Barrelhouse Reviews: In Other Lifetimes All I’ve Lost Comes Back to Me by Courtney Sender

Reviewed by Alexandra Grabbe

West Virginia University Press / March 2023 / 208 pp

This book is fierce. This book is rowdy. This book makes you think about all the relationships in your life that have not panned out as you might have hoped. Courtney Sender’s collection of fourteen interlocking short stories screams, “Pay attention. Why is love so hard? Why are we destined to lose the people we love?”

Loss and loneliness and longing are recurring themes. Sender’s narrators search specifically for a love match that will bring children into the world because that’s what paternal grandmother Nana Itta demands. She haunts Dinah at night, when sleep is elusive. Nana Itta appears in the eighth story, urging her grand-daughter to procreate in order to “keep our family alive even after they had killed us.” In “To Lose Everything I Have Ever Loved,” Dinah complains to Nana Itta that her boyfriend Samuel has left her and is never coming back. In “Missives,” Nana Itta warns, “Your life is not a gift to sleep through. Even if it isn’t what you’d wanted. Wake up and be in it.”

Nana Itta isn’t the only ghost in these stories. There’s no direct mention of the Holocaust, but it hovers in the background, influencing the present. In “Black Harness,” Gus and Olivia are about to visit a concentration camp. Olivia finds she cannot forget the relatives who lost their lives at a similar camp. She wants Gus to return to America with her. He chooses to stay. Overwhelmed, she deserts him when the tour guide checks his list of disembarking tourists and calls her name. “Olivia said nothing. She felt the sad beginnings of a shift, some empty-vacuum space left over where love has shrunk to pity. Gus didn’t see: bloodletting was in her genes, as surely as her blond hair. It was hers and her brother’s and their parents’, it was her cousin’s, sideways and up along their lineage. Her Nana’s lost brother and sister—there were so many lost, their names on the wrong lists, their bodies spattered open as a consequence—had understood blood.”
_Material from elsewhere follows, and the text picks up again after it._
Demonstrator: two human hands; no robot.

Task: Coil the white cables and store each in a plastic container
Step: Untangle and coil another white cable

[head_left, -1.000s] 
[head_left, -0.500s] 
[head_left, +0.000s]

Sender is particularly adept at using words in a fresh way. She also uses repetition effectively, as in “The Docent,” with the phrase More Hell. “The Docent” introduces us to a concentration camp guard and a favorite prisoner who had worked as the curator of an art gallery in Berlin before the war. Since the prisoner-narrator speaks English, she is chosen as a tour guide for reporter Edward R. Murrow. The interaction between the prisoner and the guard feels like a slow minuet, interrupted when American soldiers liberate the camp.

In the title story, the narrator imagines assembling her former lovers and asking them, one by one, to change their minds. First initials stand in for names: A, B, C, D and Y, X, W, V. Speaking in unison, the men declare, “You are our great missed chance.” For the first time, the narrator puts words to what she initially thought she wanted out of life. “The life I’d wanted—simple and unambitious—looked like my parents’ lives.” She has waited and hoped and waited some more. In this extremely original story, the narrator realizes she has turned to wood from all the waiting.

Sender writes sentences to savor. “The leaves of Paradise soft beneath us both,” from “Lilith In God’s Hands,” or “We both know something is better than nothing when it comes to love,” and “Someday I’ll be so full of the strength of having had him that I can coast on it for years after I don’t,” from “To Lose Everything I Have Ever Loved.”

These stories were conceived over a period of years but feel timely in a post-pandemic era. Sender’s narrators seek loving relationships and keep losing them. Kaye and Bridget, for example; Sender allows each woman to explain, a dozen years later, why their five-month affair failed. First, in “For Somebody So Scared,” we get Bridget’s version. Later in the collection, Kaye narrates “From Somebody So Scared.” Fortunately, their story ends on a positive note. At least for the time being.

These stories have sharp edges. You need time to experience their richness. Slide them into the back of your mind and let them gnaw at you.


Alexandra Grabbe is a former talk show host in Paris, a former green innkeeper on Cape Cod, and a forever writer, currently located in Stromstad, Sweden. Her recent work has appeared in the Washington Post, Fiction on the Web UK, and Heavy Feather Review. She is putting the finishing touches on a collection of stories on transgenerational grief over the decades after the Bolshevik Revolution.